WHAT IS REQUIRED | Copy out each line of the data holding "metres".

Segment Start: COLLECTED MATERIAL

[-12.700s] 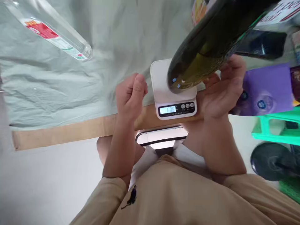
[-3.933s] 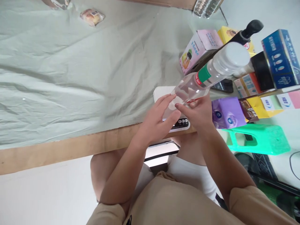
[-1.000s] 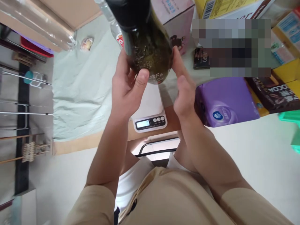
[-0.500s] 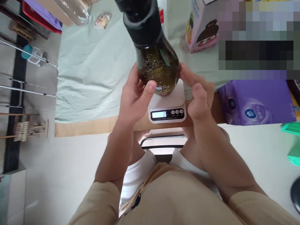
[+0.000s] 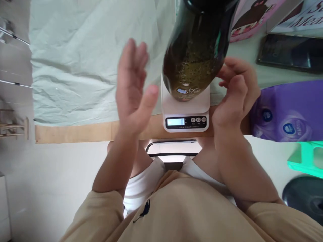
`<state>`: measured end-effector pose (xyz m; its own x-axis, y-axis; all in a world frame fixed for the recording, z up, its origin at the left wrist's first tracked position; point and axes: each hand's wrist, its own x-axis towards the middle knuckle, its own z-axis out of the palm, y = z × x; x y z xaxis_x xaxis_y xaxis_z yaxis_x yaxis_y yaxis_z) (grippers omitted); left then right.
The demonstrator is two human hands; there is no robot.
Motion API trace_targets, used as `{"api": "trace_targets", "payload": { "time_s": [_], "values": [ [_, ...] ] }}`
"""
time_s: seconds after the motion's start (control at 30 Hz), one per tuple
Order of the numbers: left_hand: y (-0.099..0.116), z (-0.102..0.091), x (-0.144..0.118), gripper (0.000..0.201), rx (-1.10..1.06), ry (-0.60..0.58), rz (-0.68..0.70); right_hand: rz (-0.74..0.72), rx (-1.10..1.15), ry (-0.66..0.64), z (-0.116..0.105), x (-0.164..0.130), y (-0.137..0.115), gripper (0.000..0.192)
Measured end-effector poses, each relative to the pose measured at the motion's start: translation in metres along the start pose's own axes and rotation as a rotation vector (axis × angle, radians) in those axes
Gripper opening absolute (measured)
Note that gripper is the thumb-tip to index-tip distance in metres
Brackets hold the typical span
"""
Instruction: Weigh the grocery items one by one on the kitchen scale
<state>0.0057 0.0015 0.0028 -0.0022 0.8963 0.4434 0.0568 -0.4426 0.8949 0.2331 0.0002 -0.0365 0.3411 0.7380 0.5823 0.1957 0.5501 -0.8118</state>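
A large dark green pump bottle [image 5: 195, 64] rests on a white digital scale [image 5: 185, 107], its top cut off by the upper edge of the view. The scale's display is lit; its digits are hard to make out. To the left of the bottle, my left hand [image 5: 133, 87] is open and holds nothing, thumb apart from the blurred fingers. My right hand [image 5: 233, 90] is at the bottle's right side, fingers loosely bent and apart. Its fingertips are close to the bottle; whether they touch it I cannot tell.
A purple tissue pack [image 5: 290, 111] lies at the table's right edge. Behind it are a dark phone [image 5: 292, 52] and a pink box [image 5: 254, 20]. Pale green cloth [image 5: 88, 67] covers the table. A green stool [image 5: 306, 158] stands on the floor at right.
My left hand has let go of the bottle and moved away to the left. My right hand has drawn slightly off its side. The view has shifted, too.
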Motion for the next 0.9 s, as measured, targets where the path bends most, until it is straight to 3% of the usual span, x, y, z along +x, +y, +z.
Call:
{"api": "trace_targets", "payload": {
  "time_s": [0.07,0.17,0.3,0.63,0.8,0.9],
  "values": [
    [-0.013,-0.012,-0.013,0.05,0.054,0.215,0.043,0.013,-0.009,0.047,0.0,0.0,0.007,0.037],
    [-0.023,-0.022,-0.026,0.038,0.138,0.358,-0.005,0.006,-0.038,0.056,-0.005,0.0,0.015,0.037],
    [-0.023,-0.027,-0.022,0.009,0.142,0.333,-0.051,-0.045,-0.081,0.036,-0.009,0.005,0.017,0.034],
    [-0.02,-0.034,-0.028,0.056,0.204,0.102,-0.029,-0.099,-0.16,0.013,-0.009,0.011,0.019,0.027],
    [-0.027,-0.03,-0.025,0.029,0.122,0.166,-0.016,-0.125,-0.132,0.002,-0.007,0.011,0.018,0.027],
    [-0.029,-0.026,-0.027,0.033,0.099,0.174,0.012,-0.093,-0.118,0.017,-0.006,0.01,0.018,0.032]
  ]
}}
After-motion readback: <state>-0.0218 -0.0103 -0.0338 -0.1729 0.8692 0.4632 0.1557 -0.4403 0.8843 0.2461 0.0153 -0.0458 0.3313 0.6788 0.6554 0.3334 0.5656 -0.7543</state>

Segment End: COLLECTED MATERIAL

EXERCISE RESPONSE |
Measured end-effector poses, each relative to the pose measured at the motion's start: translation in metres along the start pose's own axes and rotation as a rotation vector (axis × angle, radians) in those axes
Note that gripper is the thumb-tip to index-tip distance in metres

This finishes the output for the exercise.